By Allen Palmeri
Associate Editor
PALMYRA—The heart of prayer is to persevere through years of faithful intercession to the point where others will ask you to do more.
Terry Buster, pastor of First Baptist Church here, has the heart of prayer.
Since the spring of 2001, he has been a part of a Bethel Baptist Association prayer group that has met at 7:30 a.m. every Tuesday to lift up pastors and their families, churches, and revival in both the area and the nation. Out of that solid foundation, Buster was asked to serve as associational prayer coordinator, a role he has now accepted for 2010.
“Right now we’re running probably 10-12 a week,” he said. “This has kept on. There have been times when there’s only like four, five, or six of us, but over the years it’s building. We’ve got some of our younger pastors and ministers, associate pastors, they come, they’re involved. You can tell that God’s in it, because He’s kept it going.”
The application now for Buster is to incorporate prayer into even more of the church life at First Palmyra, the congregation he has shepherded the last 15 years. It is the county seat church of Marion County that runs about 120 in Sunday worship.

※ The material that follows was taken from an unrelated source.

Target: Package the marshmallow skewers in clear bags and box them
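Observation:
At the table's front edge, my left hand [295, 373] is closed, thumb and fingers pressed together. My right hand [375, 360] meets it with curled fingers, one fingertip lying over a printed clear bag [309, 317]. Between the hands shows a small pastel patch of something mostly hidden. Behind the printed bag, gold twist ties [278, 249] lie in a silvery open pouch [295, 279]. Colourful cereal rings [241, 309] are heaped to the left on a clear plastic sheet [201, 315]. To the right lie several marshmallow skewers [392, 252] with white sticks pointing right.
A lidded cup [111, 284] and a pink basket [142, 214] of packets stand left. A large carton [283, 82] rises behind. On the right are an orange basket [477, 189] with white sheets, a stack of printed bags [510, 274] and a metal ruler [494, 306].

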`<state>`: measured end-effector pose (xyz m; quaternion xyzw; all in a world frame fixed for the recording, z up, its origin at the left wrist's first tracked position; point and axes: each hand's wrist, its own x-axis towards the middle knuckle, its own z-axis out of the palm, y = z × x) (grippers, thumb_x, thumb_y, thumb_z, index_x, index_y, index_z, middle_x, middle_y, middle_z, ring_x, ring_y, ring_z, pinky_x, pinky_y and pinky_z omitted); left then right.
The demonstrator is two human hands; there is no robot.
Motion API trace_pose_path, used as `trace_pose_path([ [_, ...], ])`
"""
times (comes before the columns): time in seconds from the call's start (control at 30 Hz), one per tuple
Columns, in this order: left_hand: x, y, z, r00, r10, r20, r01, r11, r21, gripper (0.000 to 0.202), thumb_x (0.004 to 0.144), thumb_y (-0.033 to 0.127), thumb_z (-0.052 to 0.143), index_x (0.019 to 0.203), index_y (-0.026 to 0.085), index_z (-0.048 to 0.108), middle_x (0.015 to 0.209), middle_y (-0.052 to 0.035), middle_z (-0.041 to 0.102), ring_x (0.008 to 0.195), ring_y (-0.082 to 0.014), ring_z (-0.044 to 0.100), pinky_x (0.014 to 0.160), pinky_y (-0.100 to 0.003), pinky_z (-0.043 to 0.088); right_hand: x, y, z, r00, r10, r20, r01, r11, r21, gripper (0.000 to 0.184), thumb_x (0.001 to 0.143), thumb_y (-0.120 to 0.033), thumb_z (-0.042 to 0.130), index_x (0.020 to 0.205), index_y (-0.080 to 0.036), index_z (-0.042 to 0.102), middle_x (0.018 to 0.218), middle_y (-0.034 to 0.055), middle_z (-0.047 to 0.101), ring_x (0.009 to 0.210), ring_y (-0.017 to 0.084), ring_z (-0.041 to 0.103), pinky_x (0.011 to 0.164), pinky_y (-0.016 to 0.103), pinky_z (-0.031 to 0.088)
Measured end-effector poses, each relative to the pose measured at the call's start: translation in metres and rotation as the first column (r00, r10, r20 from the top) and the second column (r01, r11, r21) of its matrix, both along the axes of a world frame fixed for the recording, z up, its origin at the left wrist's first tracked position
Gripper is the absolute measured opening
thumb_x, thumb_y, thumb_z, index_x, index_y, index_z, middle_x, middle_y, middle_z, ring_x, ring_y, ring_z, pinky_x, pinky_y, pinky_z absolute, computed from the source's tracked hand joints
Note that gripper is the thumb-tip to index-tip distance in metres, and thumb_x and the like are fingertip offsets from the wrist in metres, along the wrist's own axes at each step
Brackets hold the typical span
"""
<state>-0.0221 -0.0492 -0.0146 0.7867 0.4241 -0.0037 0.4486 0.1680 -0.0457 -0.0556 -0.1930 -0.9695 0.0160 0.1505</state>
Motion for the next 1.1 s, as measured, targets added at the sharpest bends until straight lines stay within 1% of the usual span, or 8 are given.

“God puts something in your heart, and He gives you opportunities to kind of tie it in and to use whatever He’s working within your life to get you to go on ahead and move forward,” he said.
A visit by Missouri Baptist Convention (MBC) Prayer and Spiritual Awakening Specialist Bob Loggins in the spring to help build prayer momentum resulted in the church’s pianist, Sandy Tucker, moving out of her comfort zone. The practice of praying over the church’s facilities, including chairs where various people would be sitting, really made an impression on her.
“It is very rewarding, and it’s totally out of my realm,” she said. “I’m a musician. God and I, it was a tug of war. I just felt really impressed that this was something I needed to be involved in, and yet I don’t consider myself wise or learned or a leader necessarily. It’s been wonderful. I don’t regret it at all. It just is different for me.”
After Mother’s Day, Tucker wound up leading a small group of women who had husbands who were either unbelieving or non-attending. The group continues to meet for Bible study.
“We pray intentionally for each other, and we still talk about praying Scripture,” Tucker said. “I just think that’s really important.”
Meanwhile, the church’s Sunday School director, Christine Crawford, has played an active role in helping to transform First Palmyra’s Wednesday evening Bible study into a prayer meeting. The formal transfer took place in September and has been ongoing with about a dozen members interceding.
“Terry generally has an outline of things we need to pray about that are specific to church,” Crawford said. “For instance, Wednesday night we were praying for the youth individually, and then some other areas of the church.”
Participating in Wednesday night prayer has changed Crawford’s fellowship with church members.
“I have grown closer to fellow believers that are in the prayer group, and am confident that I could go to any one of them and say, ‘I’m having a hard time here. Help me out,’” she said.
Buster calls the Wednesday night time “a work in progress.” His hope is that people would take home some of the written notes and use those along with the church’s bulletin as a prayer guide during the week.
There are other ways that First Palmyra prays. One is through a church prayer chain that touches lives by means of phone calls, emails, and text messages. Another is a deacon prayer ministry where one deacon prays for two families every week.
In the association, the vision laid out by Director of Missions Al Groner is for Buster to help form a prayer team that would band churches together in prayer “as a binding force, as a guiding force, to get things done,” he said. “To help train, to help encourage, to help provide opportunities for prayer—in some ways doing the kinds of things that Bob would be doing on a state level.”
Loggins said he is being blessed by First Palmyra’s heart for prayer that is being expressed through the leadership of its pastor.
“He has the typical Southern Baptist church, with a desire to spend time with God,” Loggins said.